Please take the lines from the one holding "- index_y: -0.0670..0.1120" through the one holding "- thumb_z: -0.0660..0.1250" in the data below and copy them exactly.

====

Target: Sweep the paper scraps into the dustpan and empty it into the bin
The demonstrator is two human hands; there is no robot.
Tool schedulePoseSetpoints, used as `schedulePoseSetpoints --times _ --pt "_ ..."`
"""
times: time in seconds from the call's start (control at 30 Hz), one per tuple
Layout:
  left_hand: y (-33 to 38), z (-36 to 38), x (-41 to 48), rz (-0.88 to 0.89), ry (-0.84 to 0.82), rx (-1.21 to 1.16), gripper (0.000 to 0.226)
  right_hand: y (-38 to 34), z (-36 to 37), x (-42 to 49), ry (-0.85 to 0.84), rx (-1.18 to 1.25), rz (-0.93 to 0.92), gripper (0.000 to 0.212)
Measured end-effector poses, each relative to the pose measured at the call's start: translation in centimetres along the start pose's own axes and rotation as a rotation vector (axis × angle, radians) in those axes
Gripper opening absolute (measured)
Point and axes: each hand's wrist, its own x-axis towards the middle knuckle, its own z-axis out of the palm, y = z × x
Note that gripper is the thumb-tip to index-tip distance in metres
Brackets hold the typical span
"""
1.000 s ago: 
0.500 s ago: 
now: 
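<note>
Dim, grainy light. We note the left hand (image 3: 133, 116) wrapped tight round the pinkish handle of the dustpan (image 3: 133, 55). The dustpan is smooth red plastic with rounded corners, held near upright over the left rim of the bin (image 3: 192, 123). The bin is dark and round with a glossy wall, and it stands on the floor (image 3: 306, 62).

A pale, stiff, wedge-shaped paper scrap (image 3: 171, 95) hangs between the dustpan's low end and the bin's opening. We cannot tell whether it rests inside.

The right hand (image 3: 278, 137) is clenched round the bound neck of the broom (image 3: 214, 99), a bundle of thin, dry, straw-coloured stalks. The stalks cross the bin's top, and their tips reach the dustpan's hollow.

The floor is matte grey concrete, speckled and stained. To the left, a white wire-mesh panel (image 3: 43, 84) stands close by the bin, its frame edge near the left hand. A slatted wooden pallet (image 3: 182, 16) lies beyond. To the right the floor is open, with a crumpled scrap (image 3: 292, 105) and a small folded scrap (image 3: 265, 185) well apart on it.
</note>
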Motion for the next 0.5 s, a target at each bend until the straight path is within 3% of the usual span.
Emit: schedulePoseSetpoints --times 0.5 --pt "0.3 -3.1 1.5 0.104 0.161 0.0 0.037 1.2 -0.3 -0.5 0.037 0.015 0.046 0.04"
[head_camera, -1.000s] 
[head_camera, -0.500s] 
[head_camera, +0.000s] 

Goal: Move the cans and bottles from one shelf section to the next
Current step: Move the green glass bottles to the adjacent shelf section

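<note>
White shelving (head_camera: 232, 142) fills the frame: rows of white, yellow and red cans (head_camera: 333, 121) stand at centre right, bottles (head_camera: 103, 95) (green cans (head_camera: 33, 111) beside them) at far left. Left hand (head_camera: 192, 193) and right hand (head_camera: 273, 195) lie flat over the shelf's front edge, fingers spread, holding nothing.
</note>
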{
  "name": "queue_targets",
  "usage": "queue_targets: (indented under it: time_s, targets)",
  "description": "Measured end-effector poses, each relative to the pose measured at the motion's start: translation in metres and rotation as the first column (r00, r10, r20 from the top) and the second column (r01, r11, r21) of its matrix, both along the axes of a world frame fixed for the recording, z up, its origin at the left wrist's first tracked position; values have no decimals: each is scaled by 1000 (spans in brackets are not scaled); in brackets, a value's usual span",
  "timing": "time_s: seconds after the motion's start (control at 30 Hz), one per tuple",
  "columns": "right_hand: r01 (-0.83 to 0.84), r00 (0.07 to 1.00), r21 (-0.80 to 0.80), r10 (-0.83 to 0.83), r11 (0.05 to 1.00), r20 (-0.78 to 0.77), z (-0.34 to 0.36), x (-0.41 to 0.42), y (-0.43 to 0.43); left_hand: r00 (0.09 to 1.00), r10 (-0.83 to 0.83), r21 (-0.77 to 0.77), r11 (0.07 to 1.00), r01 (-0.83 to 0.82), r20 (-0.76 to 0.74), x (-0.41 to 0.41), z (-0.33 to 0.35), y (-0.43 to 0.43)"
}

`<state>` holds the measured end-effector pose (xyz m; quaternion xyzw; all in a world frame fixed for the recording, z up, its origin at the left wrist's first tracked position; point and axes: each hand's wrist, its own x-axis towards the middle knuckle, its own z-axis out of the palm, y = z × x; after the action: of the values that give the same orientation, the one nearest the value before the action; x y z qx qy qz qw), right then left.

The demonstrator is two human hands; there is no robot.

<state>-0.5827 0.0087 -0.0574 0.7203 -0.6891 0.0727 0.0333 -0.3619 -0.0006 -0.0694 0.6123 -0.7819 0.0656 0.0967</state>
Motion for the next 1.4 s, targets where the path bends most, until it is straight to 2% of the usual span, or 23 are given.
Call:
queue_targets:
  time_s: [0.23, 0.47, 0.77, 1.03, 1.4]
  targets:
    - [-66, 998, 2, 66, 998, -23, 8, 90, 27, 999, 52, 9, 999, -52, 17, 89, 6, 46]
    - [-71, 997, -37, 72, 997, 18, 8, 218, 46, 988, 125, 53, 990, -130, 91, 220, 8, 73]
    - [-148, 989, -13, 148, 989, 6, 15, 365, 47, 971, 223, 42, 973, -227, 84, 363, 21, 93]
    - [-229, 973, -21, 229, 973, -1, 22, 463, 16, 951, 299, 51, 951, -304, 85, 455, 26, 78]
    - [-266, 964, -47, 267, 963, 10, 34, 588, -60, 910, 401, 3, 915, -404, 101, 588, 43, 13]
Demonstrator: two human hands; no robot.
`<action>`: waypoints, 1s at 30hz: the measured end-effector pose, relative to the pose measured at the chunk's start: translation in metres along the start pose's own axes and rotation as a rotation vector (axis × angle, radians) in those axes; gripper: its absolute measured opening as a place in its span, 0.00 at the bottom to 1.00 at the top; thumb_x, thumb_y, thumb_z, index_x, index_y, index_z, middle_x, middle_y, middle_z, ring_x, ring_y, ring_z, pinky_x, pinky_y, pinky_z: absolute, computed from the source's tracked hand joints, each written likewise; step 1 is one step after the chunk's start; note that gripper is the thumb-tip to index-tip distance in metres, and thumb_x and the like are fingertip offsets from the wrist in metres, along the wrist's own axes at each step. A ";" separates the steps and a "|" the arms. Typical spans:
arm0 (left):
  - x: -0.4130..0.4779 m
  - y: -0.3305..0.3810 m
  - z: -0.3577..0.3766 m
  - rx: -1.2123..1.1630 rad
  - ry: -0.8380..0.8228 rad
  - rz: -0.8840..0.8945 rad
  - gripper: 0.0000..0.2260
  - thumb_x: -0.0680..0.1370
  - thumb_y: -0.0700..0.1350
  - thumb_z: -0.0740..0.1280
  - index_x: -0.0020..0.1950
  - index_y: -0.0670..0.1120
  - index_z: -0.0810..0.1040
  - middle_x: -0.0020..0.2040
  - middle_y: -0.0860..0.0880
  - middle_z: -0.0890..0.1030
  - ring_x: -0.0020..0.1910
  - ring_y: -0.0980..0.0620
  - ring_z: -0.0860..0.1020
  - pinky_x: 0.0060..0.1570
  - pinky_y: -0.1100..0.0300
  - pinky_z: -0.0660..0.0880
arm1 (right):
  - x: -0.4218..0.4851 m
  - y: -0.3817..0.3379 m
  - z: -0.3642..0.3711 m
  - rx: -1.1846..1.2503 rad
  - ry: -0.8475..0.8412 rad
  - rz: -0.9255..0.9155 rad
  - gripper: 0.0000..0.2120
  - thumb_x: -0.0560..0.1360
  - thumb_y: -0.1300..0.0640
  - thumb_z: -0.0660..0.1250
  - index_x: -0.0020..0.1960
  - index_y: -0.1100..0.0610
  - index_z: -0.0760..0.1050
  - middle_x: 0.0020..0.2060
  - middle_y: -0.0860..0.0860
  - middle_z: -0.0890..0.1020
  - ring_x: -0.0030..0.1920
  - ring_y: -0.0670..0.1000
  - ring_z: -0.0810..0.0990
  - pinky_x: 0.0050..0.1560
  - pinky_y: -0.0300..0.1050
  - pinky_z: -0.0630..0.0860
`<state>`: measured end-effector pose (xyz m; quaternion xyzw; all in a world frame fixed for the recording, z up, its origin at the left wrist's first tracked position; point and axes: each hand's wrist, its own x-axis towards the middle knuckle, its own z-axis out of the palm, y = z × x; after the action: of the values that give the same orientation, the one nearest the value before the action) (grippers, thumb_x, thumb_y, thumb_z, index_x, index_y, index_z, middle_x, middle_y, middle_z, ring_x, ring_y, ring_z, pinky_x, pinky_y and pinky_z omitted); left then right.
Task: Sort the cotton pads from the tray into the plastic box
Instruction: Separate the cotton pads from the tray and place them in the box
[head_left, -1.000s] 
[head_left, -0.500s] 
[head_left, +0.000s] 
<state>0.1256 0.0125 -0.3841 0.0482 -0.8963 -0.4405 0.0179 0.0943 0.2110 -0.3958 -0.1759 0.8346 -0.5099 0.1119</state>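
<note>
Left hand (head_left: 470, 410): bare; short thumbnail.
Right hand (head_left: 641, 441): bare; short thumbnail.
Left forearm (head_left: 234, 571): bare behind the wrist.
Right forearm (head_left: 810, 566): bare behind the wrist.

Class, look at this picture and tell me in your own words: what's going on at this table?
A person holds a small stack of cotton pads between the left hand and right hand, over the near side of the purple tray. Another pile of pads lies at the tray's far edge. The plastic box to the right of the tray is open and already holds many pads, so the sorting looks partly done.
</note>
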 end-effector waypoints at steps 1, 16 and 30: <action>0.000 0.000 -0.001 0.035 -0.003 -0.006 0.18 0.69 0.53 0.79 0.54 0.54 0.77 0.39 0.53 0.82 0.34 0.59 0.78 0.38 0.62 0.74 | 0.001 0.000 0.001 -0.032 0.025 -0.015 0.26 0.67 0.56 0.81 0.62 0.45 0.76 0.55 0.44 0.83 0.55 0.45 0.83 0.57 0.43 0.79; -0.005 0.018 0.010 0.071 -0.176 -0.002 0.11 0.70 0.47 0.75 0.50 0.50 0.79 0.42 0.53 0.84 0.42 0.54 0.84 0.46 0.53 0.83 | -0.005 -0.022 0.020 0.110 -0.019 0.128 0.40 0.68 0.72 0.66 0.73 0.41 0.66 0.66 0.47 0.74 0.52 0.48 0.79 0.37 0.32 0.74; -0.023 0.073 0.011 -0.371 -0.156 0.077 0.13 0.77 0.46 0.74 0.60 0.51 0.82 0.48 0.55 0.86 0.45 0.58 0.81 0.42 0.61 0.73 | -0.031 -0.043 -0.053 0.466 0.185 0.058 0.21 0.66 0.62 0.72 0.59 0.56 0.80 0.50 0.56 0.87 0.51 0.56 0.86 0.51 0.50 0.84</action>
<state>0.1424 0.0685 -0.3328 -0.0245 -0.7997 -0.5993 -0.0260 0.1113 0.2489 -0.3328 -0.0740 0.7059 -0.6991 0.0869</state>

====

### [Written solution]
  - index_y: -0.0670..0.1120
  - index_z: -0.0810..0.1040
  - middle_x: -0.0020..0.2040
  - middle_y: -0.0860..0.0880
  - middle_z: -0.0890..0.1030
  - ring_x: -0.0020..0.1910
  - ring_y: -0.0980..0.0620
  - ring_z: -0.0860..0.1020
  - pinky_x: 0.0060..0.1570
  - pinky_y: -0.1100..0.0300
  - pinky_z: -0.0660..0.0880
arm1 (right):
  - x: -0.4218..0.4851 m
  - y: -0.3817..0.3379 m
  - z: -0.3642..0.3711 m
  - rx: -1.1846..1.2503 rad
  - ry: -0.8475..0.8412 rad
  - rz: -0.9255..0.9155 rad
  - gripper: 0.0000..0.2120
  - thumb_x: -0.0560..0.1360
  - thumb_y: -0.1300..0.0640
  - thumb_z: -0.0660..0.1250

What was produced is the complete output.